The Full Board, at its meeting on November 15, 2011, considered the above captioned case for Mandatory Full Board Review of the Board Panel Memorandum of Decision, duly filed and served on April 15, 2011.
The issues presented for Full Board Review are:
By a decision filed August 10, 2009, the WCLJ amended the claim to include the claimant's back and found that the claimant remained attached to the labor market.
In a Memorandum of Decision (MOD ) filed April 15, 2011, the Board Panel majority disagreed with respect to both issues and reversed the WCLJ's decision.
However, the dissenting Board member would have affirmed the amendment of the claim to include the back, but agreed that claimant did not remain attached to the labor market.
In her application for Mandatory Full Board Review filed on May 16, 2011, the claimant argues that she provided her treating physician, Dr. Subin, with an accurate history of injuring her back when she fell and slipped at work, and that, Dr. Subin's opinion on causality of her back injury should be accorded appropriate weight. The claimant further contends that while she may not have participated in VESID or One Stop, she conducted an adequate work search within her limitations sufficient for a finding of labor market attachment.
In a rebuttal filed with the Board on June 10, 2011, the carrier argues that there is no substantial or credible medical evidence to support amendment of the claim to include a causally related back injury, and that the claimant did not remain attached to the labor market.

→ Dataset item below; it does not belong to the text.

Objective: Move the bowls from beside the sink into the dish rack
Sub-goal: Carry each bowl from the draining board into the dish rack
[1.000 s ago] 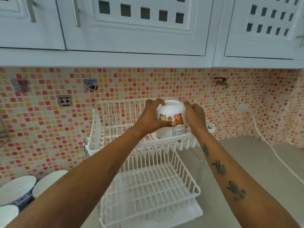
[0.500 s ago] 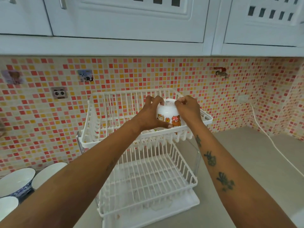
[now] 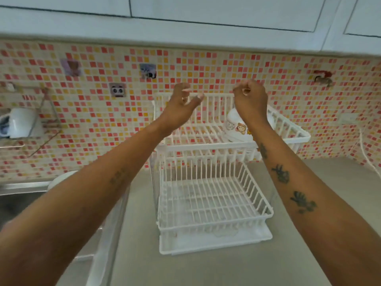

Upon review, the Full Board votes to adopt the following findings and conclusions.
On November 21, 2004, the claimant, then a 19 year old waitress, sustained injuries when she slipped and fell at work. By Notice of Action on Proposed Decision filed November 18, 2005, the case was established for the claimant's neck, right knee, and right arm. The claimant's average weekly wage was set at $265.02.
The claimant first sought medical treatment for her work injury on November 22, 2004, at an urgent care facility. The handwritten doctor's notes from that visit indicate that the claimant complained of pain to her knee, shin, neck, arm and shoulder. The claimant sought treatment for her work related injuries throughout 2005. The medical reports during that time period do not indicate treatment to the claimant's back specifically; they list the claimant's chief complaint as pain in her entire right side, and specifically, right knee and shoulder pain.
A form C-2 dated November 26, 2004, completed by the employer indicated that "while the claimant was leaving the restaurant, she slipped and fell on the tile floor. This resulted in soreness to her right heel up to her hip, her back and her neck, but specific injuries are unknown." (see Document I.D. No. 97898332 filed 12/6/04).
At a conciliation meeting held on October 11, 2005, the claimant raised a back injury.
The record contains unsigned medical reports dated March 7, 2006, May 9, 2006, and July 20, 2006, from Dr. Alvin Viray, attached to an RFA-1 (see Document I.D. No. 138900823 filed 4/21/08). The reports dated May 9, 2006, and July 20, 2006, indicate that the claimant complained of back pain during those visits, specifically pain radiating to her back when her right foot was touched (report of May 9, 2006) and back pain right (report of July 20, 2006).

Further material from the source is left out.